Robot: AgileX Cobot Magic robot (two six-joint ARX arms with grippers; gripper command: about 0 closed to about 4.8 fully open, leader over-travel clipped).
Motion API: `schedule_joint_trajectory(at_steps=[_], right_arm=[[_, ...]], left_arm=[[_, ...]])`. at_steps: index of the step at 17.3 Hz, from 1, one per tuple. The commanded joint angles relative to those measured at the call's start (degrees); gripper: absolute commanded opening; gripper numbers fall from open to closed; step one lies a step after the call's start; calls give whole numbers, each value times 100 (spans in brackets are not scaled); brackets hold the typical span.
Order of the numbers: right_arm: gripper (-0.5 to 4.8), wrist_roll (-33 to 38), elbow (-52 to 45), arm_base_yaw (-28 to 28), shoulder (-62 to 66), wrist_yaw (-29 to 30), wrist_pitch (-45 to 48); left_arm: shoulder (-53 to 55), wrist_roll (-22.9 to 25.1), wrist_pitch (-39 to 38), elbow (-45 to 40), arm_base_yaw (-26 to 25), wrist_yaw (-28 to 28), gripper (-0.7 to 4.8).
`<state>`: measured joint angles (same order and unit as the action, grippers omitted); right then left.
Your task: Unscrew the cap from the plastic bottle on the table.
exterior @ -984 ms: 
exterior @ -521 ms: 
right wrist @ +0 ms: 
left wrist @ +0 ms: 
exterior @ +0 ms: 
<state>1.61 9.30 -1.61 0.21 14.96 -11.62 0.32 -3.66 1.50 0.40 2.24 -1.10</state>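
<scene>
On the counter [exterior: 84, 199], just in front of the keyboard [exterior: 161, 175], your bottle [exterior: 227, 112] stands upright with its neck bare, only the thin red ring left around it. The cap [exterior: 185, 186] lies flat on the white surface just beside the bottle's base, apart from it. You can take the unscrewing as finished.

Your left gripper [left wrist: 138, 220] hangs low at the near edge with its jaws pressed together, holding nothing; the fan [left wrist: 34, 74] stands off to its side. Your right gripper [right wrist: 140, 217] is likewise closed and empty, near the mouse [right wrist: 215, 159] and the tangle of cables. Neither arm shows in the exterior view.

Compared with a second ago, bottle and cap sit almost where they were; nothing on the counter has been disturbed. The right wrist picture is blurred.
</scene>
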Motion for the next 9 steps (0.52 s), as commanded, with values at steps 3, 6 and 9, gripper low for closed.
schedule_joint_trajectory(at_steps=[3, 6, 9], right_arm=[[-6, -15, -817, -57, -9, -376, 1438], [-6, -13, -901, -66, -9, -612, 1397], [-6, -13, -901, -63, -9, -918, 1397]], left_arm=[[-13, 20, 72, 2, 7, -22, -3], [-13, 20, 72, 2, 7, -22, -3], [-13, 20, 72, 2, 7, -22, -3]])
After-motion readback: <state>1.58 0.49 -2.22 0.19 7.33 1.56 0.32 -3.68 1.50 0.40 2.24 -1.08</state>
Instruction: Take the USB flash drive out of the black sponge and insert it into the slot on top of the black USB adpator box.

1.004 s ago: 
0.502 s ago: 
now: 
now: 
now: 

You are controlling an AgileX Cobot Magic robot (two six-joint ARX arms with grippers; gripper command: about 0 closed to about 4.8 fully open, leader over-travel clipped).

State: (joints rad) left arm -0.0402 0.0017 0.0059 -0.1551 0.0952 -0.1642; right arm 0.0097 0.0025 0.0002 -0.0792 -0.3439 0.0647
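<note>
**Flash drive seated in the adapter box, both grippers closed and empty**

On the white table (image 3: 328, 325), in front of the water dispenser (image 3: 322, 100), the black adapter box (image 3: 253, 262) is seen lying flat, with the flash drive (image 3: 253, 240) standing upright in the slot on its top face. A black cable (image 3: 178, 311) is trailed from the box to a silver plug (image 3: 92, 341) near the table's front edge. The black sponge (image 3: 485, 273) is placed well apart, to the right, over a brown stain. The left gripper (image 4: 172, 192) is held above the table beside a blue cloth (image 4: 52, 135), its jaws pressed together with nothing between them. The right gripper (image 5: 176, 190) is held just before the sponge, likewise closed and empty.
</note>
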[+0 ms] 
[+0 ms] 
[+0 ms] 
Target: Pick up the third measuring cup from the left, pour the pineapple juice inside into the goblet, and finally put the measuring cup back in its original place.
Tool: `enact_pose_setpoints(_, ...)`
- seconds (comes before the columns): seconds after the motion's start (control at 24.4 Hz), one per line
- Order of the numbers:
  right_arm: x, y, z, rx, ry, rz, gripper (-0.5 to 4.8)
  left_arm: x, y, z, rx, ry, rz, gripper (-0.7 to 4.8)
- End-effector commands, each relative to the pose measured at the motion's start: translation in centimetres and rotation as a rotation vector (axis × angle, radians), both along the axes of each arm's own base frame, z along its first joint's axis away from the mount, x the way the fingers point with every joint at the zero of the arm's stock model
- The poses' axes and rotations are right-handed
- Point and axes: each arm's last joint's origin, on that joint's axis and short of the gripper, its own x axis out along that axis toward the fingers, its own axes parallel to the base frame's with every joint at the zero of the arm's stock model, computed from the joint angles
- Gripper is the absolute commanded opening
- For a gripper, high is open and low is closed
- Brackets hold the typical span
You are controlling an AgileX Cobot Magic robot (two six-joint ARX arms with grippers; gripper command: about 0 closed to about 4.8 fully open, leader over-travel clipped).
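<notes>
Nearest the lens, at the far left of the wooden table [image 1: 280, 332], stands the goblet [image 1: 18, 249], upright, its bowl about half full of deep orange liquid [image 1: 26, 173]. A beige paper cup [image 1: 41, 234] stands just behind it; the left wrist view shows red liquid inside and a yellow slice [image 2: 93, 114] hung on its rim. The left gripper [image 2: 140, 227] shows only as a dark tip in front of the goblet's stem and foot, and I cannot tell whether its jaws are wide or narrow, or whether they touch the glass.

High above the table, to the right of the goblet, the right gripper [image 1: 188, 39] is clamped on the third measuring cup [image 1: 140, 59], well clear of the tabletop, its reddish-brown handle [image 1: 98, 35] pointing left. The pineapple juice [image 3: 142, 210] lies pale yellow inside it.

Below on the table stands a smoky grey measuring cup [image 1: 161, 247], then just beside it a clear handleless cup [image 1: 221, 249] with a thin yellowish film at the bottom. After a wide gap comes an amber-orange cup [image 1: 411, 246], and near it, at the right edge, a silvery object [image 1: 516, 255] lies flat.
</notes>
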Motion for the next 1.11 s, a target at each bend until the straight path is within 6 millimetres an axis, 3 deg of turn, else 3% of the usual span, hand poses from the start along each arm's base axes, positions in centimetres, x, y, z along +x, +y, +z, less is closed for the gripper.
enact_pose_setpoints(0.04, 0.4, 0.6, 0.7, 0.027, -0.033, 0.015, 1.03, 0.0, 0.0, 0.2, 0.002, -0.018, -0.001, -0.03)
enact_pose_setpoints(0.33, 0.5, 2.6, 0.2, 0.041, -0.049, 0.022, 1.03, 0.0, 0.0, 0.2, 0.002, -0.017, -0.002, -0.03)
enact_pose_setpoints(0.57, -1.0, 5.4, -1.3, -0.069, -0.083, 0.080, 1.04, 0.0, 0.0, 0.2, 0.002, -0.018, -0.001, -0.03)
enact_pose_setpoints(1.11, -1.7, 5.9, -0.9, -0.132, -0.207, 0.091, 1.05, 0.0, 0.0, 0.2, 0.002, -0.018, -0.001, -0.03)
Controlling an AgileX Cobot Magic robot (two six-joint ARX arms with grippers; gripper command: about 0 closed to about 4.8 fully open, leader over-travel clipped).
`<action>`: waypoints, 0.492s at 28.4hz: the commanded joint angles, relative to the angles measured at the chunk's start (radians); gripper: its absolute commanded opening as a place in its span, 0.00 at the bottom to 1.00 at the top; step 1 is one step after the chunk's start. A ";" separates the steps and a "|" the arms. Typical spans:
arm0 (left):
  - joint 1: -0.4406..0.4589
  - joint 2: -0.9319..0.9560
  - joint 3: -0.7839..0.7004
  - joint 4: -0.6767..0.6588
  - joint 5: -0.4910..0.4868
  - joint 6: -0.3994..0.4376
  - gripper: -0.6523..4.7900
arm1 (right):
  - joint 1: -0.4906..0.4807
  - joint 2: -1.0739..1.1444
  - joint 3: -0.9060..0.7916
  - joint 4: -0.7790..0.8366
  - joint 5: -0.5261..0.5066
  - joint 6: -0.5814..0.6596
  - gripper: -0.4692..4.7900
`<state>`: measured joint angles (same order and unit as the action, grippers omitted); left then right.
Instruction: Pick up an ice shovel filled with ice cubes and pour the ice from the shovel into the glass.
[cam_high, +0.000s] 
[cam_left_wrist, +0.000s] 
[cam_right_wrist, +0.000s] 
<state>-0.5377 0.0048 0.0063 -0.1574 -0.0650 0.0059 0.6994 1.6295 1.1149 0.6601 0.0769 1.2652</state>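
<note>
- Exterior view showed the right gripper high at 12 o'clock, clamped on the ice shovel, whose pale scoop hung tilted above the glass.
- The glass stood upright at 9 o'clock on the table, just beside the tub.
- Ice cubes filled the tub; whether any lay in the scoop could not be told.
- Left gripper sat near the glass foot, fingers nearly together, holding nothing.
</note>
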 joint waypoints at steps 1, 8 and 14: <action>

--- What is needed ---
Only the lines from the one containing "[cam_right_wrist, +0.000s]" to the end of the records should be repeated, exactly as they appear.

--- Written answer ---
[cam_right_wrist, +0.000s] 
<state>-0.5377 0.0048 0.0063 -0.1574 -0.0650 0.0059 0.6994 1.6295 1.1149 0.6601 0.0769 1.2652</state>
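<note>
- Exterior view showed the right gripper high at 12 o'clock, clamped on the ice shovel, whose pale scoop hung tilted above the glass.
- The glass stood upright at 9 o'clock on the table, just beside the tub.
- Ice cubes filled the tub; whether any lay in the scoop could not be told.
- Left gripper sat near the glass foot, fingers nearly together, holding nothing.
</note>
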 joint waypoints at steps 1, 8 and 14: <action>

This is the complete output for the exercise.